La littérature fantastique, le portait d'un personnage

Les cours Lumni - Collège

Laurent, votre professeur de français, vous propose un cours dans le cadre du thème « la fiction pour interroger le réel ». Il vous propose d'aller à la rencontre d'un personnage mythique au travers du portrait qu’en fait Jonathan Harker arrivant dans un château de Transylvanie. L'univers est imaginé par l'écrivain irlandais Bram Stoker dans un roman publié en 1897. Découvrirez-vous qui est ce personnage de la littérature fantastique ?

A la rencontre d’un personnage étrange

Le professeur propose de relever des indices dans un texte,  pour se faire une idée du personnage qui partage une longue soirée dans un château sombre avec Jonathan Harker. Il faut lire en étant attentif aux sensations, aux impressions, aux sentiments qui viennent au fur et à mesure. Par petites touches, dans de petits paragraphes, l’auteur nous brosse ce portrait, et vous pouvez identifier ce qu’il vous montre, et ce que vous en déduisez sur le comte.

Téléchargez l'extrait du journal tenu par Jonathan Harker en PDF.

Texte étudié écrit par Bram Stoker en 1897

Traduction intégrale française de Jacques Sirgent (2012)

Jonathan Herker, un clerc de notaire londonien, se rend en Transylvanie afin d’aider un comte à régler une affaire immobilière.

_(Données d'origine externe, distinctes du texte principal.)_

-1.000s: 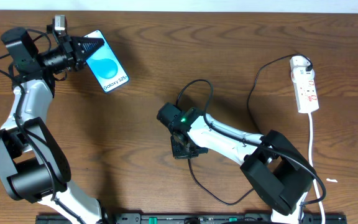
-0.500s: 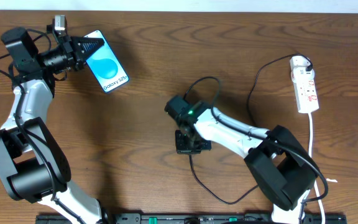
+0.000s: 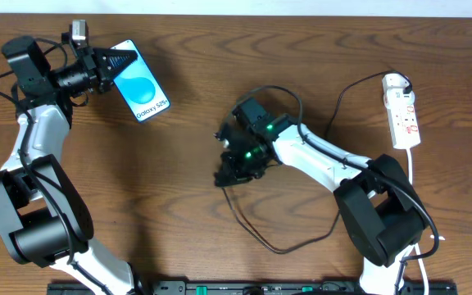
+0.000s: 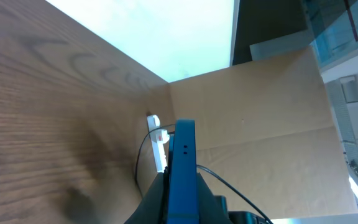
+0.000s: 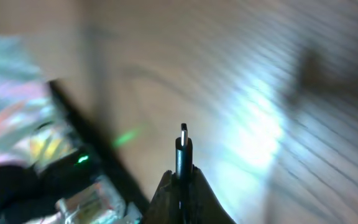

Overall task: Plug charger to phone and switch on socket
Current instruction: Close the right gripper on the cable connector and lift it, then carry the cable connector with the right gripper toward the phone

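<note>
Across the whole overhead view lies one table of dark brown wood with a clear grain. A pale strip runs along its far edge and a black rail along its near edge. The left wrist view shows a bright pale wall and a tan board standing beyond the table's end.

Two arms work here. At the far left, the left gripper is clamped on a corner of the one phone, whose blue screen with its lighter circle faces up and lies askew. From the left wrist, the phone appears edge-on between the dark fingers. Whether it rests on the wood I cannot tell.

Near the middle, well apart from the phone, the right gripper points down and to the left, with a green light glowing on the arm just behind it. Its fingers are closed on the plug end of the one charger, whose metal tip stands out beyond them in the blurred right wrist view. The thin black cable loops over the wood near the arm, and a black lead runs off to the socket at the right.

At the far right lies the one socket, white with red marks, lengthwise from far to near. One white cord trails from its near end toward the near edge.
</note>
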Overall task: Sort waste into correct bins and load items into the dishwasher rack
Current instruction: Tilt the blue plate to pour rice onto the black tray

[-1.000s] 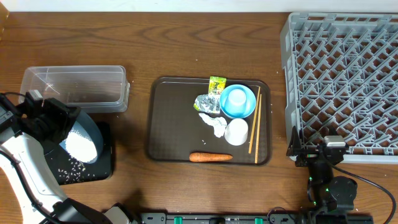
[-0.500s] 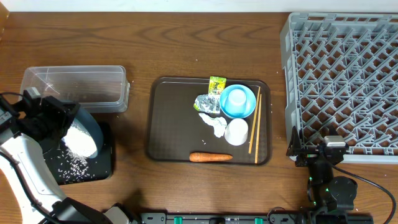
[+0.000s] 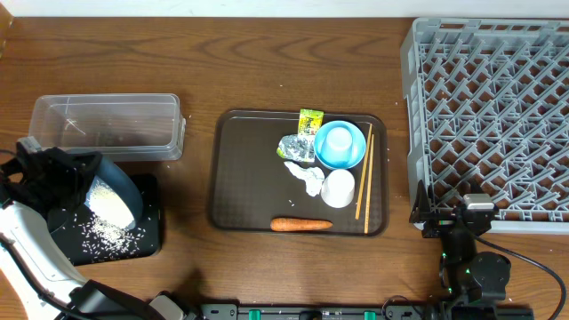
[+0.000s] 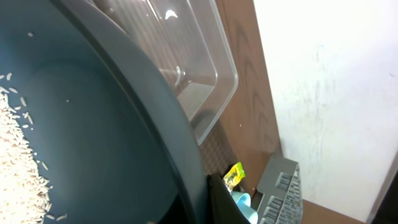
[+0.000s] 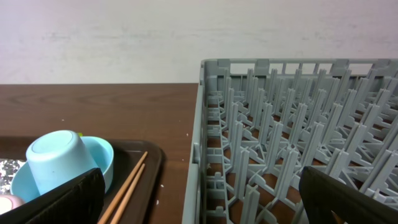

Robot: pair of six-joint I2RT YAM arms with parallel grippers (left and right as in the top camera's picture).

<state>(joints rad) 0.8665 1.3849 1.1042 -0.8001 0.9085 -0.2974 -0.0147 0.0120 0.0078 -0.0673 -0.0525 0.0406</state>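
The wooden table [image 3: 267, 53] is brown. A brown tray [image 3: 244, 169] sits on it near the middle. To the left of the brown tray sits a clear tub [image 3: 107, 124]. A black tray [image 3: 151, 238] lies just below that tub, also left of the brown tray. To the right of the brown tray stands a big grey rack [image 3: 489, 107], a little apart from it.

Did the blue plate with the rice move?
Yes. The plate shifted a little left over the black tray, away from the brown tray.
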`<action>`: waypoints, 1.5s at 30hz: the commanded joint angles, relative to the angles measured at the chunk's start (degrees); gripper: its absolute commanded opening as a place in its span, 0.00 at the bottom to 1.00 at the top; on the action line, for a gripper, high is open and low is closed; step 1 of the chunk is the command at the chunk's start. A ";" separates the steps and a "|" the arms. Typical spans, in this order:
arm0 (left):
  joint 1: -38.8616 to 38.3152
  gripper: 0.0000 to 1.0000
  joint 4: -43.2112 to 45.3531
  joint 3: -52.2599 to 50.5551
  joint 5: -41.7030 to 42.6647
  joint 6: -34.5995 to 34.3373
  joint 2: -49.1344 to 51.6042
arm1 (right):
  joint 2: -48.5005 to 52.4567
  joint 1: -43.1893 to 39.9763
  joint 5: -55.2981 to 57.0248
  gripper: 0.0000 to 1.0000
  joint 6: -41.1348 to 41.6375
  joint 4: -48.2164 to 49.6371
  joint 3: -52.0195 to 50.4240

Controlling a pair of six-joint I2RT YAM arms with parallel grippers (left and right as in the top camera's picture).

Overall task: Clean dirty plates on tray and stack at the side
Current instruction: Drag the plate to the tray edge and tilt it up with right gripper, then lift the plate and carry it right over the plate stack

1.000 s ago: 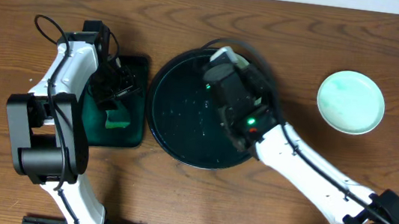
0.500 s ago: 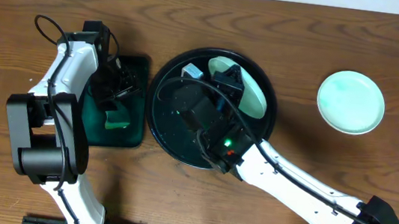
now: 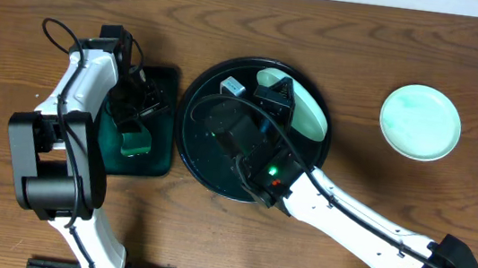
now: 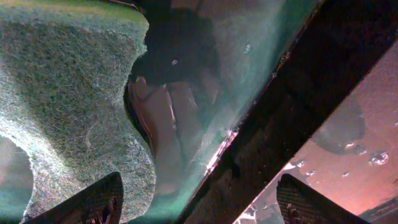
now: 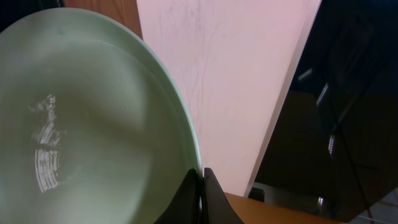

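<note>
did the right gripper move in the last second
Yes. Against the tray, the right gripper swung left, toward the tray's middle, uncovering the plate it pinches.

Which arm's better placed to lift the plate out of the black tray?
Right. The right gripper is pinched on the rim of the plate inside the black tray. The left gripper is open over the sponge on the green tray, away from that plate.

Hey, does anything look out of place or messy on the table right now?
Nothing spilled or broken. Only the plate in the black tray looks tipped, its rim pinched by the right gripper, a whitish smear on its face.
</note>
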 commanded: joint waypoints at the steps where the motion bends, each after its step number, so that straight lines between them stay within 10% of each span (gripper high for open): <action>1: -0.02 0.79 -0.37 -0.09 0.74 -0.09 -0.31 | -1.55 0.15 0.00 0.01 1.95 0.02 0.22; 18: -0.02 0.79 -0.61 -0.09 0.74 -0.09 -0.31 | -1.88 -2.14 -12.31 0.01 33.18 -12.72 0.33; 27: -0.02 0.80 -0.61 -0.09 0.74 -0.09 -0.31 | -3.50 -0.09 -8.15 0.01 34.56 -17.38 1.68; 37: -0.02 0.79 -0.76 -0.09 0.74 -0.09 -0.31 | -4.79 -10.73 -27.87 0.01 78.77 -21.40 1.70; 45: -0.02 0.80 -0.76 -0.09 0.74 -0.09 -0.31 | -16.46 -25.62 -28.81 0.01 95.58 -24.85 1.77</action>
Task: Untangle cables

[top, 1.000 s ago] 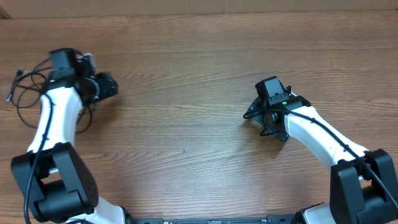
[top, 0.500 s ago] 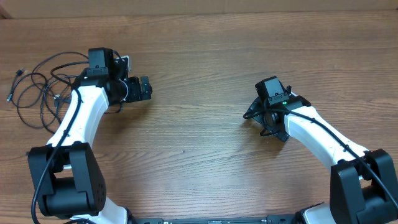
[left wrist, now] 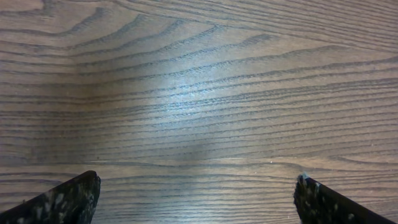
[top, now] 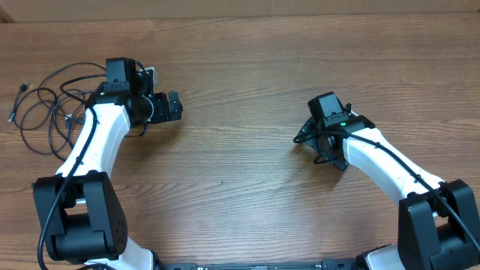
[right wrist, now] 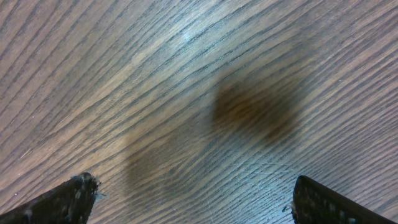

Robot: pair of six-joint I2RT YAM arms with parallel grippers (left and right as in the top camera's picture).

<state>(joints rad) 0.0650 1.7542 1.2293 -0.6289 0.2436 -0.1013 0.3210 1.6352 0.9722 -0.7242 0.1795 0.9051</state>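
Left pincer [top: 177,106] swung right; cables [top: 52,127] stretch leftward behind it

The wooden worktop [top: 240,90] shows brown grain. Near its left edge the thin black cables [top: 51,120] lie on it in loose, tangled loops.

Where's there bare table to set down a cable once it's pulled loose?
The widest bare stretch of table lies between the left gripper and the right gripper, both open over bare wood. The far strip is also free. The far-left side is crowded with the cables.
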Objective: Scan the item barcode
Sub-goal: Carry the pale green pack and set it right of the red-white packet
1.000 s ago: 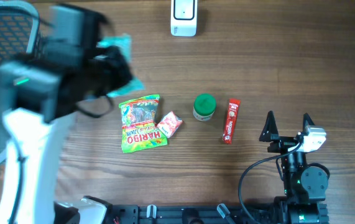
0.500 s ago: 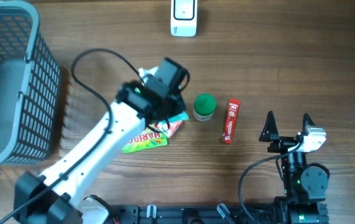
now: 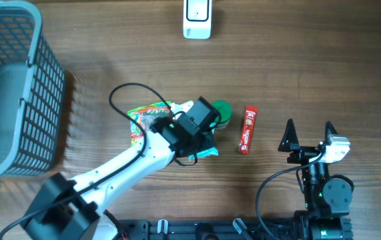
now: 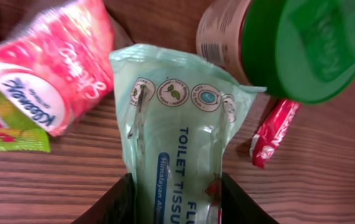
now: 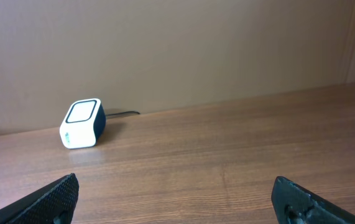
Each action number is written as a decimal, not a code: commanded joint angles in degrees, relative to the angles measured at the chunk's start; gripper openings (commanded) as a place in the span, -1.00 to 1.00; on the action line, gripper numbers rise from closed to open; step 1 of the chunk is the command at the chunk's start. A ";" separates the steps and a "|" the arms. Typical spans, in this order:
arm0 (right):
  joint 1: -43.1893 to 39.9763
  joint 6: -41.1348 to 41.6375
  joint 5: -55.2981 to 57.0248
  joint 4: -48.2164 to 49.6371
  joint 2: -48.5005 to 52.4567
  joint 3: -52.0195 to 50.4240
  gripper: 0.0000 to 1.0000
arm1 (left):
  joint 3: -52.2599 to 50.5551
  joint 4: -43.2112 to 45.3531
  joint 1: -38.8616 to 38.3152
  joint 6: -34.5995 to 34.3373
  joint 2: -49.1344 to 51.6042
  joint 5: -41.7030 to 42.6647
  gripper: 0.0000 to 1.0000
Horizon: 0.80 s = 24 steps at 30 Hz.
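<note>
The left arm (image 3: 130,163) enters from the lower-left corner and extends diagonally to the table (image 3: 323,60) centre, wrist angled down and a black cable (image 3: 120,97) looping above the forearm. The left gripper (image 4: 176,186) sits low over the toilet tissue pack (image 4: 177,130), one finger (image 4: 112,205) along each long edge. The pack is creased between them, but whether they pinch it or merely flank it cannot be told. The pack lies flat on the wood between the Kleenex pack (image 4: 53,68) and the green-lidded jar (image 4: 301,43), well apart from the barcode scanner (image 3: 197,19) at the far edge. From overhead, the gripper body covers nearly all of the pack, leaving one teal corner exposed. It also overlaps the jar and the Haribo bag (image 3: 140,123). In the left wrist view the pack's print is cut off by the lower frame edge, and no barcode can be made out. The red stick sachet (image 3: 248,129) lies just beside the jar. The right gripper (image 3: 308,133) is parked near the front edge, fingers spread wide and holding nothing. The basket (image 3: 43,73) is cut off at the left.
</note>
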 commanded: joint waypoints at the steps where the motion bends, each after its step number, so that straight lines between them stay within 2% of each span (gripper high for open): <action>1: -0.24 -1.05 0.33 0.17 -0.46 -0.07 1.00 | -0.37 0.46 0.00 1.14 4.42 -0.63 -0.25; 10: -0.24 -1.05 0.33 0.17 -0.46 -0.07 1.00 | -0.37 5.53 0.22 2.64 11.06 -0.92 -0.24; 12: -0.24 -1.07 0.33 0.17 -0.46 -0.07 0.99 | -0.37 6.10 0.22 2.62 11.06 -1.88 -0.04; 15: -0.24 -1.05 0.33 0.17 -0.46 -0.07 0.99 | -0.37 6.08 0.22 2.62 11.06 -3.82 0.68; 16: -0.24 -1.05 0.33 0.17 -0.46 -0.07 1.00 | -0.37 5.90 0.22 2.64 11.06 -4.63 0.77; 17: -0.24 -1.05 0.33 0.17 -0.46 -0.07 0.99 | -0.35 5.73 0.22 2.64 11.04 -5.14 0.96; 21: -0.24 -1.07 0.33 0.17 -0.46 -0.07 1.00 | 1.03 2.91 0.79 4.20 8.39 -6.29 1.00; 24: -0.24 -1.05 0.33 0.17 -0.46 -0.07 1.00 | 3.63 -1.53 0.92 4.50 3.82 -11.41 1.00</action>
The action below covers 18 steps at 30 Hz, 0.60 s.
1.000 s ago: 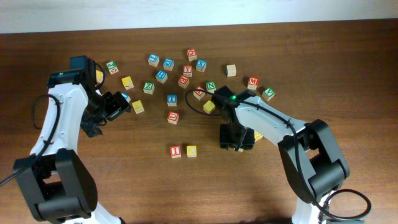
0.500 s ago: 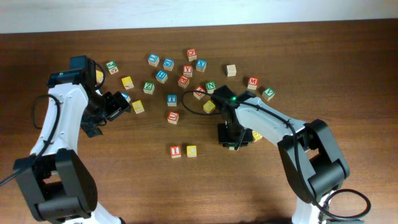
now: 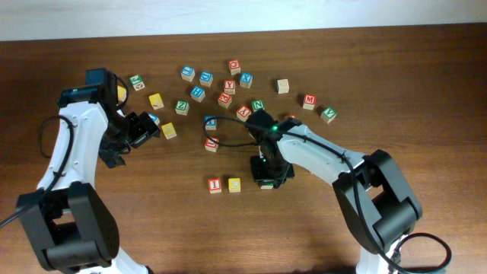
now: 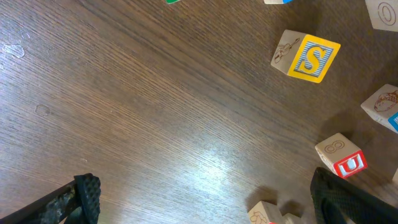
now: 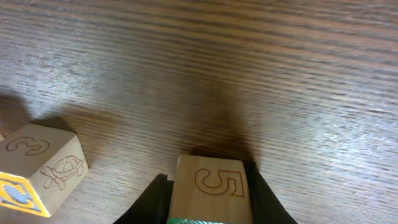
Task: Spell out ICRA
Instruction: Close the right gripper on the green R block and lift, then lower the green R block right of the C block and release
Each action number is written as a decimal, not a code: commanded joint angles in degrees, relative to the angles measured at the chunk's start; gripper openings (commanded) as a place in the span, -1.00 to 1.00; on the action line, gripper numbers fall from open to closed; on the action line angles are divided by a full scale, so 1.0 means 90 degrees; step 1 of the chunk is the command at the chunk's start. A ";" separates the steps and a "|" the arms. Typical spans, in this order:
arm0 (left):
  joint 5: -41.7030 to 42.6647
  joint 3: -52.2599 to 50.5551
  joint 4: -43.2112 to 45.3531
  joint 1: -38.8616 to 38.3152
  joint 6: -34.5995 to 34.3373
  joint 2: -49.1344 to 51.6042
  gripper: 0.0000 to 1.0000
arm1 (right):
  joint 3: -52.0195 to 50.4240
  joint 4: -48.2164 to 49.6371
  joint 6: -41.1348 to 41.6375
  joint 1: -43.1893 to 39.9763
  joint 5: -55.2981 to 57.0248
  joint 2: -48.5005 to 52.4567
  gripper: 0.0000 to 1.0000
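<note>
A red I block [image 3: 215, 185] and a yellow block [image 3: 234, 184] stand side by side at the table's front middle. My right gripper [image 3: 267, 177] is just right of the yellow block and shut on a wooden block. In the right wrist view that block [image 5: 210, 180] shows a "5" on its side and a green top edge between my fingers [image 5: 208, 202]. The yellow block [image 5: 38, 167] shows to its left, a small gap away, with a "3" and a turtle. My left gripper [image 3: 141, 129] is open and empty at the left, its fingers [image 4: 208, 202] wide over bare wood.
Several loose letter blocks [image 3: 228, 85] lie scattered across the back middle, with a red M block [image 3: 310, 100] at the right. In the left wrist view a yellow S block [image 4: 308, 56] and a red U block [image 4: 342, 158] lie near my left gripper.
My right gripper has moved left with its block, from well right of the yellow block to close beside it. The left arm has not moved.
</note>
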 commanded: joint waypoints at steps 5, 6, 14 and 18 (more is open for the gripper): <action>-0.0046 -0.0044 -0.0007 0.0029 -0.0102 0.0046 0.98 | -0.0012 0.0121 0.0330 0.0221 0.0202 -0.0131 -0.55; -0.0046 -0.0044 -0.0007 0.0029 -0.0102 0.0046 0.98 | -0.0012 0.0192 0.0508 0.0291 0.0199 -0.0134 -0.55; -0.0046 -0.0044 -0.0007 0.0029 -0.0104 0.0046 0.98 | -0.0012 0.0481 0.0889 0.0646 0.0583 -0.0131 -0.53; -0.0046 -0.0044 -0.0007 0.0029 -0.0102 0.0046 0.98 | -0.0012 0.0466 0.0891 0.0665 0.0342 -0.0131 -0.29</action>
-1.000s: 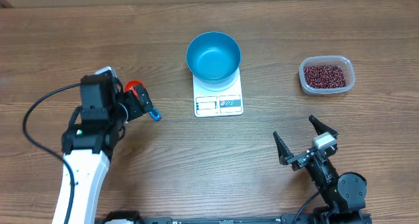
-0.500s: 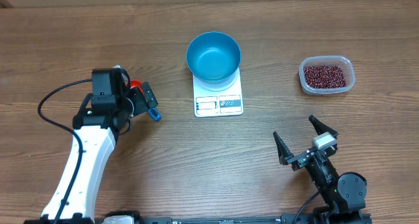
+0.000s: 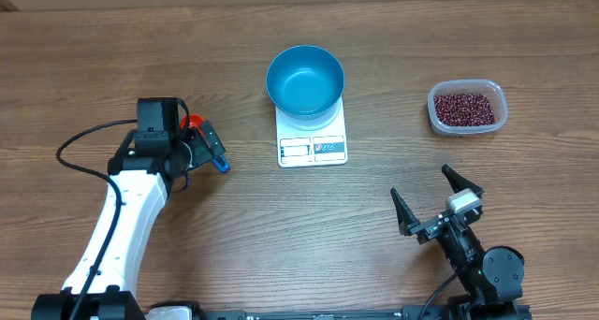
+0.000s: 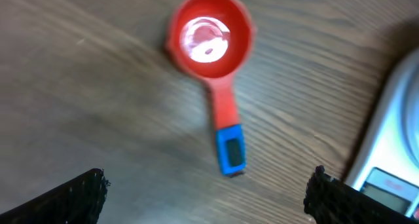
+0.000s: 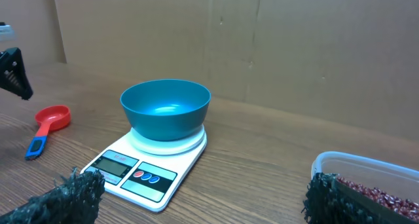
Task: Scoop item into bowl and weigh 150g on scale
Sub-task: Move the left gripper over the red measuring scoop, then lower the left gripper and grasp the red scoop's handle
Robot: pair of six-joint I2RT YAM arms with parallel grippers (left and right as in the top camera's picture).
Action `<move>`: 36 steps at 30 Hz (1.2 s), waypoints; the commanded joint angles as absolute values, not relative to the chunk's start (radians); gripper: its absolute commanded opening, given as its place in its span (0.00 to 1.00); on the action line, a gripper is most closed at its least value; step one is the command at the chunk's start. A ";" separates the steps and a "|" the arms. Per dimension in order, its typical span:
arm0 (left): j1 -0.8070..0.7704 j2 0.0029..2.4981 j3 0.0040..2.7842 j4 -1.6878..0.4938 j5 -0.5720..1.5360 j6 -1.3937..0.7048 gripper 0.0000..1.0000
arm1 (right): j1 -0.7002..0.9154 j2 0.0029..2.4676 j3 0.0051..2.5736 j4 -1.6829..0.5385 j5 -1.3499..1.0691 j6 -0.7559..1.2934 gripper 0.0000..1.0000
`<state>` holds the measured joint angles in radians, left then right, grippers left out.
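The blue bowl [image 3: 305, 80] stands empty on the white scale [image 3: 313, 150] at the table's middle back. The item, dark red beans [image 3: 465, 108], lies in a clear tub [image 3: 433, 111] at the right. A red scoop [image 4: 211, 44] with a blue-tipped handle lies flat on the wood left of the scale. My left gripper [image 3: 195, 152] hovers over the scoop's handle, open and holding nothing; both black fingertips [image 4: 72, 198] frame the blue tip in the left wrist view. My right gripper [image 3: 433, 198] rests open near the front right, facing the bowl [image 5: 165, 106] and the scale [image 5: 141, 175].
A cardboard wall [image 5: 275, 47] runs behind the table's back edge. The tub's rim [image 5: 347, 160] sits close to my right gripper's right finger. Bare wood lies between the scale and the tub.
My left arm has swung right and forward, bringing its open gripper over the scoop's handle. The right arm, bowl, scale and tub have not moved.
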<state>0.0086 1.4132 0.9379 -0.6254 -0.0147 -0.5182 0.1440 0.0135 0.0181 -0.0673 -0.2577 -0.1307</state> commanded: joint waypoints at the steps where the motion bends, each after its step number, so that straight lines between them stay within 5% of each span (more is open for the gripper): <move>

Il raconte dans son journal son voyage et son arrivée au château, où il est accueilli par le comte lui-même et lui fait d’abord le récit de son voyage.

Mon récit terminé, j'avais fini de manger et, à la demande de mon hôte, j'avais approché une chaise de la cheminée et allumé un cigare qu'il m'avait présenté tout en s'excusant de ne pas me tenir compagnie : il ne fumait point. C'était la première fois que je pouvais l'observer tout à loisir et je dois reconnaitre que sa physionomie ne pouvait laisser indiffèrent.

Son visage donnait une impression de force, avec son nez fin mais aquilin, des narines particulièrement larges, un front haut et bombé des cheveux qui se clairsemaient aux tempes, mais, ailleurs, épais et abondants. Les sourcils, massifs, se rejoignaient presque à l’arête du nez et paraissaient boucler tant ils étaient denses. La bouche, pour autant que je pusse l'entrevoir, sous l'épaisse moustache, présentait quelque chose de cruel, sans doute en raison des dents éclatantes et particulièrement pointues. Elles avançaient au-dessus des lèvres elles-mêmes dont le rouge vif soulignait une vitalité étonnante chez un homme de cet âge. Les oreilles étaient pâles et se terminaient en pointes. Le menton paraissait large et dur et les joues, malgré leur maigreur, donnaient toujours une impression d'énergie. L'impression générale était celle d'une extraordinaire pâleur.

J'avais déjà remarqué le revers de ses mains qu'il avait posées sur ses genoux et, dans la lueur des flammes, elles m'avaient paru longues et fines. Pourtant, à présent que je les voyais de près, je les découvrais grossières, larges, doigts épais. Etrange constatation, aussi, je remarquais des poils au milieu des paumes. Les ongles étaient longs et fins, presque trop pointus. Quand le comte se pencha vers moi et ses mains me frôlèrent, je ne pus retenir un frisson. Peut-être devais-je en imputer la cause à son haleine fétide, mais une terrible nausée s'empara de moi, que je ne pus cacher. Le comte s'aperçut de mon dégoût, car il recula.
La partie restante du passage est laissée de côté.